Why did you choose to join NU?

Before moving to Nur-Sultan permanently, I spent each summer in Kazakhstan working on excavations both here and in its neighboring countries. Through this routine, I had built both intellectual and personal ties to the region. But, when I was offered a position in the Sociology and Anthropology department at NU, I saw an opportunity to make a longer-term investment within the national scholarship and to invest within the community. I also hoped to make concrete contributions – through being physically present – among the people who first welcomed me to work in Kazakhstan over 15 years ago. This goal has in part materialized through being well positioned to train and involve the next generation of archaeologists through NU student involvement in my excavations, as Research Assistants in the Anthropology Laboratory on our campus, and in seeing them become co-authors on team publications.

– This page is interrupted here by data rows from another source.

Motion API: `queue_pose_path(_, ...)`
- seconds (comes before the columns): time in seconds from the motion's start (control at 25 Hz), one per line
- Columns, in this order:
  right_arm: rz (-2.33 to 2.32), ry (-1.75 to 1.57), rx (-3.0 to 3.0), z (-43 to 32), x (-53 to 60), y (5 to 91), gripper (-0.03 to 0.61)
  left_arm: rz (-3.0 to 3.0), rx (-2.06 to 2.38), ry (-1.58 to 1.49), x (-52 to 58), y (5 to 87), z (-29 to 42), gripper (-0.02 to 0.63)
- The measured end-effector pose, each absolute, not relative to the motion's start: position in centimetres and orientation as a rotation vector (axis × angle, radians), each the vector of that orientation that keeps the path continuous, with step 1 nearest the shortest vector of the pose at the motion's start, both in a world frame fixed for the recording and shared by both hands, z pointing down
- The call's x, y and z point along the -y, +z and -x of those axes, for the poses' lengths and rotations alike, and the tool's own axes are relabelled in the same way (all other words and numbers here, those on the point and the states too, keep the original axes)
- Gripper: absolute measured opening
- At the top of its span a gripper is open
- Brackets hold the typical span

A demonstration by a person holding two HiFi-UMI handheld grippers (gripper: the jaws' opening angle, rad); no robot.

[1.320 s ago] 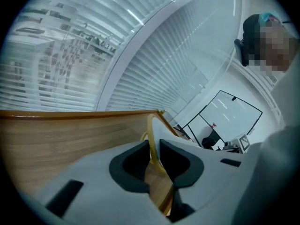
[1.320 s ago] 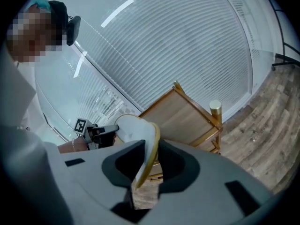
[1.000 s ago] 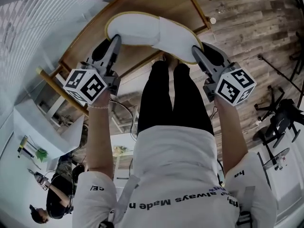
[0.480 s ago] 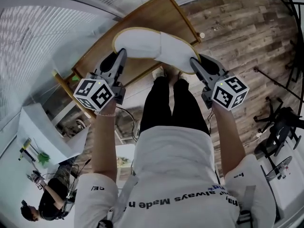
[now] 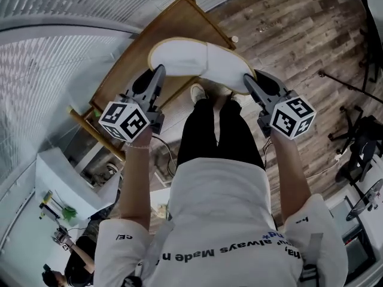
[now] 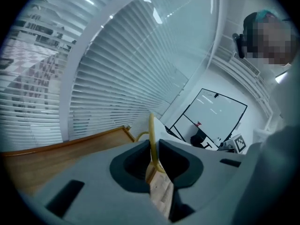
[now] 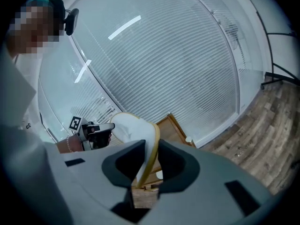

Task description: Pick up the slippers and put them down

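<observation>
One white slipper (image 5: 197, 61) with a yellow rim hangs in the air above the wooden table (image 5: 179, 17), held at both ends. My left gripper (image 5: 158, 73) is shut on its left end, and its jaws are closing tighter on the rim. In the left gripper view the yellow rim (image 6: 151, 139) stands edge-on between the pads of my left gripper (image 6: 152, 161). My right gripper (image 5: 250, 81) is shut on the other end. In the right gripper view the slipper (image 7: 136, 130) runs from my right gripper (image 7: 149, 161) to the left gripper (image 7: 96, 132).
The table's front edge (image 5: 173, 94) lies just ahead of the person's shoes (image 5: 197, 91). Wood-plank floor (image 5: 299, 34) spreads to the right, with chair bases and stands (image 5: 359, 136) at the far right. White blinds (image 5: 60, 58) curve along the left. Another person (image 5: 66, 268) sits at lower left.
Both grippers have risen together with the slipper held between them. The table has dropped away below and looks smaller now.
</observation>
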State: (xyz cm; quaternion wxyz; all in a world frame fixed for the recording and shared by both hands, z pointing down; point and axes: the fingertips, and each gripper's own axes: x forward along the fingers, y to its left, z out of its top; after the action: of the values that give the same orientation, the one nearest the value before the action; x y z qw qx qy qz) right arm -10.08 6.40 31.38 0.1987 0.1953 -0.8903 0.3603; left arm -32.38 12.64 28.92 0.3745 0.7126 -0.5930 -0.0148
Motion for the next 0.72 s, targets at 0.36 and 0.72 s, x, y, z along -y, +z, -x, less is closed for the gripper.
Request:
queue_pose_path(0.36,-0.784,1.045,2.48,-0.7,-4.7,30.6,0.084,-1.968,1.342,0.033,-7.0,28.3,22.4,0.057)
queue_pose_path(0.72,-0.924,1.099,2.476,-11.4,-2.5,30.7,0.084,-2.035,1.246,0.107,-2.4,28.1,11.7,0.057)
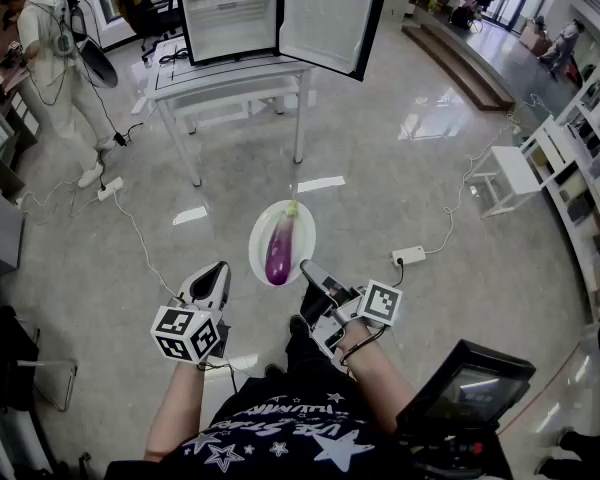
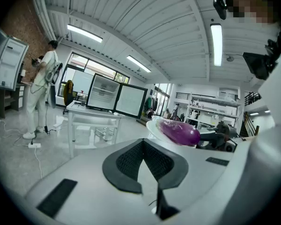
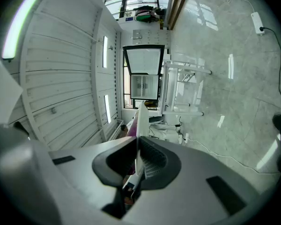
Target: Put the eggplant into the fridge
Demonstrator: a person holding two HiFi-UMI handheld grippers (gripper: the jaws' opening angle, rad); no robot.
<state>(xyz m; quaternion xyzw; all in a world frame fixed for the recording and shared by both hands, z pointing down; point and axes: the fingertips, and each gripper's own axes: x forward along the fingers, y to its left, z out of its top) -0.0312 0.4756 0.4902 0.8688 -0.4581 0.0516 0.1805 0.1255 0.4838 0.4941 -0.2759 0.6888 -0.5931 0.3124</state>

What are your future plans?

Moving forward, I am looking for new and productive ways to forge stronger internal and external institutional partnerships and collaborations. From the perspective of an archaeologist, I think an important step must be taken to establish new teaching repositories and research sites on the NU campus to train our own students, but also to provide much-needed laboratory and archive resources for the wider local and international community engaged in Central Asian Area Studies. We have several projects in the works for both archaeology on campus and for the country that will celebrate and bring awareness of Kazakhstan’s cultural heritage and valuable position in world prehistory. And, of course, my plans will and do involve continued and long-term excavations within Kazakhstan, of which I hope the data amassed in the future will contribute to higher resolution and sophisticated understandings of prehistory and its relevance to, and threats incurred by, current day socio-politics and economy.